Start of Information

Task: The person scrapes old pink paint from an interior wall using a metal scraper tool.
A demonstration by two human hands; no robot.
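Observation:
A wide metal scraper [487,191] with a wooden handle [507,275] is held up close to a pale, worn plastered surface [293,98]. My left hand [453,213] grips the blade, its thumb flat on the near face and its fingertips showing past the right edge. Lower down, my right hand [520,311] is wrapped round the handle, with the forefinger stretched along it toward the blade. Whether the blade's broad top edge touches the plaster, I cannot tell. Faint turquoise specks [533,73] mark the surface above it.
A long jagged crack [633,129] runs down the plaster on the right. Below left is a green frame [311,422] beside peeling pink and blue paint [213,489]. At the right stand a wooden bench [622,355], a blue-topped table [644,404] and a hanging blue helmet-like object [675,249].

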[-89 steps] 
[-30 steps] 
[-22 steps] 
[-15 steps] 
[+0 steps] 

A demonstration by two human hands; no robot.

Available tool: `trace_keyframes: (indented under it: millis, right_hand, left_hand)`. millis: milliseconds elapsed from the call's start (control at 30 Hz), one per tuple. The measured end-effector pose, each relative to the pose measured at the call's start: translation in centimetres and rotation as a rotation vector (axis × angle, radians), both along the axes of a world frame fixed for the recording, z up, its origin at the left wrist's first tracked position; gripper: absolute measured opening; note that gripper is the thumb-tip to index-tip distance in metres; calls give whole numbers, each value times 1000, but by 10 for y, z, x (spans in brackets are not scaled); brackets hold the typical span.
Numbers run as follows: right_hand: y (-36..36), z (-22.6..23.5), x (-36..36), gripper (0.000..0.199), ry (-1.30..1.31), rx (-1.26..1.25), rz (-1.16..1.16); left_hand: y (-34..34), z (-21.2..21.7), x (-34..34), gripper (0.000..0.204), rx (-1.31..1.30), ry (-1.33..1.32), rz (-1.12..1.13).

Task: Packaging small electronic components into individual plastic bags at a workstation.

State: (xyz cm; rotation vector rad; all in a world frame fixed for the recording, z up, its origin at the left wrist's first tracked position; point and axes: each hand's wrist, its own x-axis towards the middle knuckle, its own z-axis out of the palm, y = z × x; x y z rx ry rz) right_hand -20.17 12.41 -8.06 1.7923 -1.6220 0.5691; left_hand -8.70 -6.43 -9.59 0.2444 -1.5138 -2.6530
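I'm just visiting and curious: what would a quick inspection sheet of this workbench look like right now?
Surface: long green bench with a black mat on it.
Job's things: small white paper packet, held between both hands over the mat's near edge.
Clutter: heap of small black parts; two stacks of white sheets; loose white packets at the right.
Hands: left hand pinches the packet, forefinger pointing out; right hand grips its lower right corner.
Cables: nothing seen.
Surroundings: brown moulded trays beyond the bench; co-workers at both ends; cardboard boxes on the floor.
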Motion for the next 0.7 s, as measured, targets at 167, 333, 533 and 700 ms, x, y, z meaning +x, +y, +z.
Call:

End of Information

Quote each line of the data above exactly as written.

Task: The person scrapes old pink paint from an interior wall using a metal scraper tool.
A demonstration by two human hands; no robot.
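Observation:
A wide metal scraper [487,191] with a wooden handle [507,275] is held up close to a pale, worn plastered surface [293,98]. My left hand [453,213] grips the blade, its thumb flat on the near face and its fingertips showing past the right edge. Lower down, my right hand [520,311] is wrapped round the handle, with the forefinger stretched along it toward the blade. Whether the blade's broad top edge touches the plaster, I cannot tell. Faint turquoise specks [533,73] mark the surface above it.
A long jagged crack [633,129] runs down the plaster on the right. Below left is a green frame [311,422] beside peeling pink and blue paint [213,489]. At the right stand a wooden bench [622,355], a blue-topped table [644,404] and a hanging blue helmet-like object [675,249].
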
[-89 steps] 
[-30 steps] 
[-22 steps] 
[-15 steps] 
[+0 steps] 

A demonstration by two human hands; no robot.

Available tool: `trace_keyframes: (indented under it: millis, right_hand, left_hand)`. millis: milliseconds elapsed from the call's start (control at 30 Hz), one per tuple. The measured end-effector pose, each relative to the pose measured at the call's start: translation in centimetres and rotation as a rotation vector (axis × angle, radians), both along the axes of a world frame fixed for the recording, z up, its origin at the left wrist's first tracked position; gripper: absolute measured opening; note that gripper is the thumb-tip to index-tip distance in metres; calls give whole numbers, each value times 1000, but by 10 for y, z, x (spans in brackets are not scaled); brackets hold the typical span.
Numbers run as follows: right_hand: y (-36..36), z (-22.6..23.5), x (-36..36), gripper (0.000..0.199), ry (-1.30..1.31), rx (-1.26..1.25), rz (-1.16..1.16); left_hand: y (-34..34), z (-21.2..21.7), x (-34..34), gripper (0.000..0.204), rx (-1.31..1.30), ry (-1.33..1.32), rz (-1.12..1.13).

Task: Packaging small electronic components into individual plastic bags at a workstation.

State: (xyz cm; rotation vector rad; all in a world frame fixed for the recording, z up, its origin at the left wrist's first tracked position; point and axes: each hand's wrist, its own x-axis towards the middle knuckle, its own z-axis out of the palm, y = z × x; x y z rx ry rz) right_hand -20.17 12.41 -8.06 1.7923 -1.6220 0.5691; left_hand -8.70 -6.43 -9.59 0.2444 -1.5138 -2.6530
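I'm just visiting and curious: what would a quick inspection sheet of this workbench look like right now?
Surface: long green bench with a black mat on it.
Job's things: small white paper packet, held between both hands over the mat's near edge.
Clutter: heap of small black parts; two stacks of white sheets; loose white packets at the right.
Hands: left hand pinches the packet, forefinger pointing out; right hand grips its lower right corner.
Cables: nothing seen.
Surroundings: brown moulded trays beyond the bench; co-workers at both ends; cardboard boxes on the floor.
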Motion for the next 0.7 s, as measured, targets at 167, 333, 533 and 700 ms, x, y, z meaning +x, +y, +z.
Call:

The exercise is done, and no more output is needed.